> **YOUR GOAL**
Set the listing down again exactly, please, apart from its pictures.

*** DATASET SECTION Section Begins ***

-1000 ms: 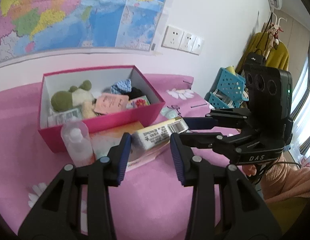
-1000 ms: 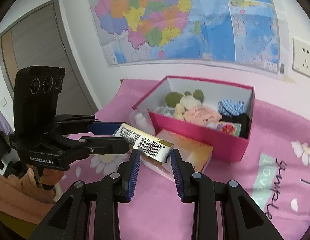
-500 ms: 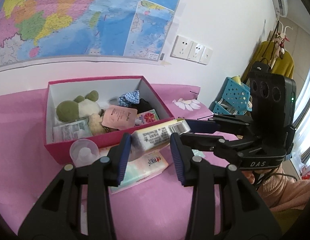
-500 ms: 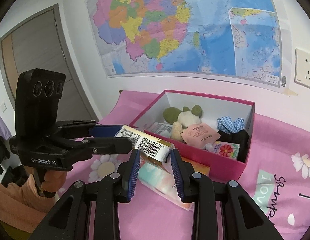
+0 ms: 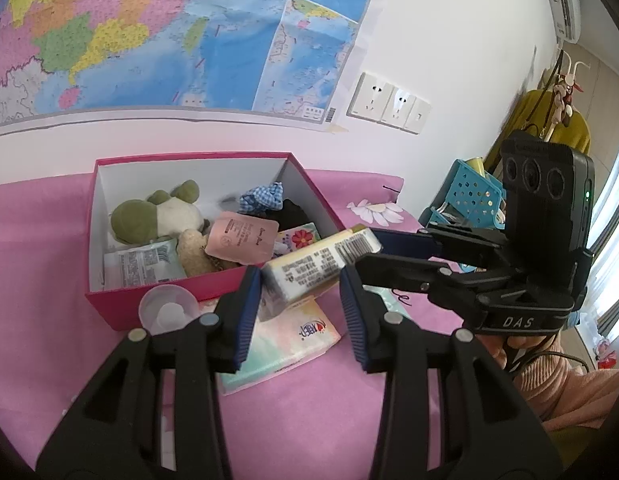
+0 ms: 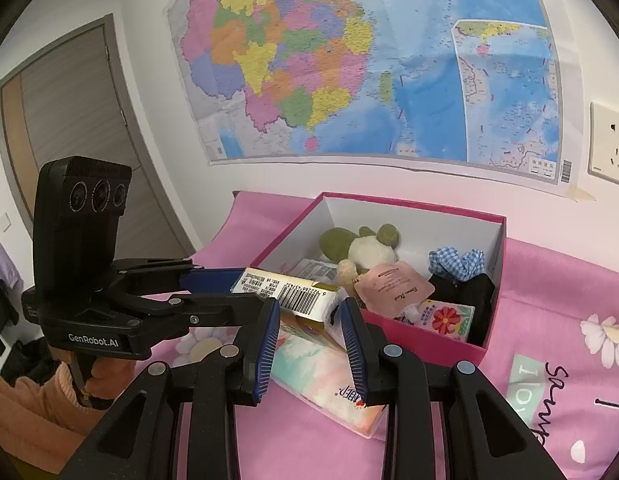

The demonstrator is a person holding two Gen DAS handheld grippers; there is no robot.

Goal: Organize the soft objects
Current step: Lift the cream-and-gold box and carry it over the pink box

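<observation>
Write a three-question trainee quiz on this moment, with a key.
1. True or false: both the left gripper and the right gripper clamp the pale yellow barcoded pack.
2. Which soft toy lies in the pink cardboard box? A) green and cream plush B) brown bear
3. Fill in: the flat pastel tissue pack lies ___ the box, on the pink cloth.

Key: 1 true; 2 A; 3 outside
</observation>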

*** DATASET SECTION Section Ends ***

> **OUTPUT OF THE EXERCISE**
-1000 ms: 
-1000 ms: 
-500 ms: 
-500 ms: 
+0 ms: 
+0 ms: 

The demonstrator is a person holding two Gen DAS handheld grippers; there is no robot.

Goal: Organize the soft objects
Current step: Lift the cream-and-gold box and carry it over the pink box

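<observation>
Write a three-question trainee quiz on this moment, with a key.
1. True or false: both the left gripper and the right gripper clamp the pale yellow barcoded pack.
2. Which soft toy lies in the pink cardboard box? A) green and cream plush B) brown bear
3. Fill in: the flat pastel tissue pack lies ___ the box, on the pink cloth.

Key: 1 true; 2 A; 3 outside
</observation>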

This answer is finished.